United States District Court, N.D. Oklahoma

February 14, 2018

JACOB JACKSON, KASEY JACKSON, DERIL LEES, ROBBIN LEES, ALYSSA SANDERS, DEREK SANDERS, and DERIL LEES, J.R., Plaintiffs,
v.
GREERWALKER, LLP, POLSINELLI, P.C., and BUTCHER JOSEPH & CO., LLC, Defendants.

          OPINION AND ORDER

          CLAIRE V. EAGAN O LIMITED STATES DISTRICT JUDGE.

         Now before the Court are motions to dismiss plaintiffs' complaint (Dkt. # 2) filed by all defendants: GreerWalker, LLP (GreerWalker) (Dkt. # 24); Butcher Joseph & Co., LLC (Butcher Joseph) (Dkt. # 27); and Polsinelli, P.C. (Polsinelli) (Dkt. # 29).

         I. Background

         At all times pertinent to this action, plaintiffs were employees and shareholders of Freedom Pharmaceuticals, Inc. (Freedom), an S corporation[1] incorporated in the State of Oklahoma. Id. at 1. GreerWalker is a North Carolina accounting firm; Polsinelli is a Missouri law firm; and Butcher Joseph is a Missouri investment banking firm. Id. at 1-2.

         In their complaint, plaintiffs allege the following: in early 2013, Butcher Joseph “was retained” as an investment banker after plaintiffs “had been approached to sell Freedom” (the transaction).

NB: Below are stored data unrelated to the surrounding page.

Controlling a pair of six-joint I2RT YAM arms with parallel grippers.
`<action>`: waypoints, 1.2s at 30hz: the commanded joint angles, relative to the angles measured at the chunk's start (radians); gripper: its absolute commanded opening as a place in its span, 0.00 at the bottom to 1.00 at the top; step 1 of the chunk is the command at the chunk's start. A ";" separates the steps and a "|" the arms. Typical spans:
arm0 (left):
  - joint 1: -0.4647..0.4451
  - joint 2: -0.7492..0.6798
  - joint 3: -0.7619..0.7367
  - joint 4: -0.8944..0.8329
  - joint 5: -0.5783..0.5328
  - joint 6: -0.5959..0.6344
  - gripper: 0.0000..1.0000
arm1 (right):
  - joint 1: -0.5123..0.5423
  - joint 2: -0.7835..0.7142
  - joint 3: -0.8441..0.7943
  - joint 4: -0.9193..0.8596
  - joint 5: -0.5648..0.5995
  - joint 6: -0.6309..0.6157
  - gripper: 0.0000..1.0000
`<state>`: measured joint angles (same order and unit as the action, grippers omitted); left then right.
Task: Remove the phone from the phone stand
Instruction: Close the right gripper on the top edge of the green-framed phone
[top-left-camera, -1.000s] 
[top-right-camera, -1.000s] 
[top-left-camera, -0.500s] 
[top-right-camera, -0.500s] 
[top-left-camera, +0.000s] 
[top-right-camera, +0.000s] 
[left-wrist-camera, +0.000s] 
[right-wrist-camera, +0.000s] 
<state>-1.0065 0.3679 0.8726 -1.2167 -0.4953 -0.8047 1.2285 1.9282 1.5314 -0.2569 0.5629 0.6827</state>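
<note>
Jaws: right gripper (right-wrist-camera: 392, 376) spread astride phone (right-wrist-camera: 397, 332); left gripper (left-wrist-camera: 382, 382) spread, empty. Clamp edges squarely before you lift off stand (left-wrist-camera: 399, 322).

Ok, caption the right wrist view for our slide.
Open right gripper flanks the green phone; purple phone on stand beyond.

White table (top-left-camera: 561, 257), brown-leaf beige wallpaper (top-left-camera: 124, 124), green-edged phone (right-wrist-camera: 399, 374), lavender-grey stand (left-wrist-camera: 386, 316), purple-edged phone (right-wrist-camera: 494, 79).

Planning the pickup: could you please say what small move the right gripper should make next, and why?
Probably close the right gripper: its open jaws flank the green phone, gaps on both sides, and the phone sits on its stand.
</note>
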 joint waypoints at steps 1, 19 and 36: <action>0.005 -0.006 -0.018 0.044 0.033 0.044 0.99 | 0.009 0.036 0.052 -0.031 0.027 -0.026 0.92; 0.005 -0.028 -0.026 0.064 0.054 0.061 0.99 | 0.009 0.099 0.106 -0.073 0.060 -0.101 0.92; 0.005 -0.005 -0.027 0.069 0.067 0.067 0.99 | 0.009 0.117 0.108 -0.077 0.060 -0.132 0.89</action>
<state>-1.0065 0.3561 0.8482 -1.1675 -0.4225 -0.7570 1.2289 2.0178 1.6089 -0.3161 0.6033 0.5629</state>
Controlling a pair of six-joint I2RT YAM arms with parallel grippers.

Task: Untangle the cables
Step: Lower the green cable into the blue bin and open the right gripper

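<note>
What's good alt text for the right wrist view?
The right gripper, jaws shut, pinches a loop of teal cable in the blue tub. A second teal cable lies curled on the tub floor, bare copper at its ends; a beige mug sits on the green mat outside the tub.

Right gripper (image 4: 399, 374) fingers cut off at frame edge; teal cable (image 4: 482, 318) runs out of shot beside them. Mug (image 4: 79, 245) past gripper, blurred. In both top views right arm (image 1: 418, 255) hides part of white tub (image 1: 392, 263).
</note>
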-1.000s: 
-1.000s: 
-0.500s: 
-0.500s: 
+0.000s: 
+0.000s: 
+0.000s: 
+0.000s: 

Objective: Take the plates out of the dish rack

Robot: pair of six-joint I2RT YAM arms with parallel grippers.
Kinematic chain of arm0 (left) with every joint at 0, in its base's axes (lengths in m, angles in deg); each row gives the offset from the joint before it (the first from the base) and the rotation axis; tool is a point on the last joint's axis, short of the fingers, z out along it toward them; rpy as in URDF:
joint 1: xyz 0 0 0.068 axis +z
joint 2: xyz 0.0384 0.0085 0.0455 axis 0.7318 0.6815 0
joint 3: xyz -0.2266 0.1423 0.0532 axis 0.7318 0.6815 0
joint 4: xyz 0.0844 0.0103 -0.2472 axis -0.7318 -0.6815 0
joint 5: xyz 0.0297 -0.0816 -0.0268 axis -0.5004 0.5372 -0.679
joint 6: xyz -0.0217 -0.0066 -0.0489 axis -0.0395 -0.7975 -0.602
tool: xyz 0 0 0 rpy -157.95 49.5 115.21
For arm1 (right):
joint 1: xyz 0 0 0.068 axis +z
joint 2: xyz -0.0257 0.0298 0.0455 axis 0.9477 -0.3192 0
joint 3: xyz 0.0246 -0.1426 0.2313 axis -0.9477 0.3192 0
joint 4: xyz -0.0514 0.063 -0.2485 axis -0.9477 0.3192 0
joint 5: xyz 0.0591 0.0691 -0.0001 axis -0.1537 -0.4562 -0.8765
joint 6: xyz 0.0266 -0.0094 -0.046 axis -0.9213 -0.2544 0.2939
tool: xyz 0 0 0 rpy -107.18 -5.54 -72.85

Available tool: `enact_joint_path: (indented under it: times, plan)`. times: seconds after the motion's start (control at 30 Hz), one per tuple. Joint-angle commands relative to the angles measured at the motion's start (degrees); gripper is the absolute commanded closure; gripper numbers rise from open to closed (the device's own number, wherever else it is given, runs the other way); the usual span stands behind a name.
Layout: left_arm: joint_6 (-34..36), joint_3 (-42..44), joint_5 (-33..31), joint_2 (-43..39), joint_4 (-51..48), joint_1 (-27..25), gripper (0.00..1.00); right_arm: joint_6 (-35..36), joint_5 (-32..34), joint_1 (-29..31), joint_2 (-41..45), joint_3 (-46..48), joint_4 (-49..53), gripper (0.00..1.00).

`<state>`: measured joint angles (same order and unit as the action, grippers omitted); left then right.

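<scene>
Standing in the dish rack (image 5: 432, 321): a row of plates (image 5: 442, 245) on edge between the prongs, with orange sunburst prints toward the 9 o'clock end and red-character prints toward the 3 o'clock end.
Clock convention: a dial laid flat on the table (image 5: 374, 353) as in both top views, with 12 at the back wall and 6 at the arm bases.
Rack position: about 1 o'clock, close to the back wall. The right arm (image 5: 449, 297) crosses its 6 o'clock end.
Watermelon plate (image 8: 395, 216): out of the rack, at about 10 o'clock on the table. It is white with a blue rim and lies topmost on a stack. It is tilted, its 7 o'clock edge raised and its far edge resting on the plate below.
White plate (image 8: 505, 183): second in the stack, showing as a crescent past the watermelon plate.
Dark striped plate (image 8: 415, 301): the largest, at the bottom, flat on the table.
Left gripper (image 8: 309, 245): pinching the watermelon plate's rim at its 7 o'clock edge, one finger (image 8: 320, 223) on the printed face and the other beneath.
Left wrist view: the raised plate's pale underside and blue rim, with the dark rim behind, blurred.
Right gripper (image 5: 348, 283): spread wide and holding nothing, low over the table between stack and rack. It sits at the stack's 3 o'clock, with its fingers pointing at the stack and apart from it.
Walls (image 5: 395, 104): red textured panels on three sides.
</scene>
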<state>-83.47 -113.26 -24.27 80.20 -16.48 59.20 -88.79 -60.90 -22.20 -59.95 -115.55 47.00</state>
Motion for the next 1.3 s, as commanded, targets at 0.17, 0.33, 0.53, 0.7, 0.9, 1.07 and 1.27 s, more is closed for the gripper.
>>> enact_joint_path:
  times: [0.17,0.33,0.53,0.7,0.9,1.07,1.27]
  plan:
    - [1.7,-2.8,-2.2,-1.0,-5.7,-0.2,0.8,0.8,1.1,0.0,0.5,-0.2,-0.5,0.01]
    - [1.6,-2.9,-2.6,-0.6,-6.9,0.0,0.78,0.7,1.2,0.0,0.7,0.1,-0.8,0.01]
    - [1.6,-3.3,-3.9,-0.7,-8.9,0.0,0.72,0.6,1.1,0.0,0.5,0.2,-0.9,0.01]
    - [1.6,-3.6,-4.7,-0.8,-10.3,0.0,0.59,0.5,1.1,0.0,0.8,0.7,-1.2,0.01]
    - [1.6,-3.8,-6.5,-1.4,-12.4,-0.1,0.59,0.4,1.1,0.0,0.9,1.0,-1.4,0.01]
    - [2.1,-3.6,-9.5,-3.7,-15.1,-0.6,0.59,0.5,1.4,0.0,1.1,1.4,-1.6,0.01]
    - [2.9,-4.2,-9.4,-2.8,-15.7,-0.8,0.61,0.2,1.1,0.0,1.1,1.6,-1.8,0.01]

Id. at 2. Shortly thereafter, Polsinelli “was retained in connection with the transaction, ” and attorneys in its tax department, prior to the transaction, created a spreadsheet that included sections entitled “Tax Analysis” and “Net Shareholder After Tax Detail, ” as well as a line item labeled “less Total Tax Payable.” Id.

         In early March 2013, at Butcher Joseph's “recommendation, ” GreerWalker “was engaged . . . connection [sic] with” the transaction. Id. at 3. That month, “after GreerWalker had already been retained, [Butcher Joseph] recommended that GreerWalker be tasked with performing a ‘tax analysis' of the potential stock sale transaction ‘so that we can fine tune results to each individual.' [Butcher Joseph] stated that [it] would involve and task GreerWalker as indicated, unless someone disagreed; no one expressed disagreement.” Id.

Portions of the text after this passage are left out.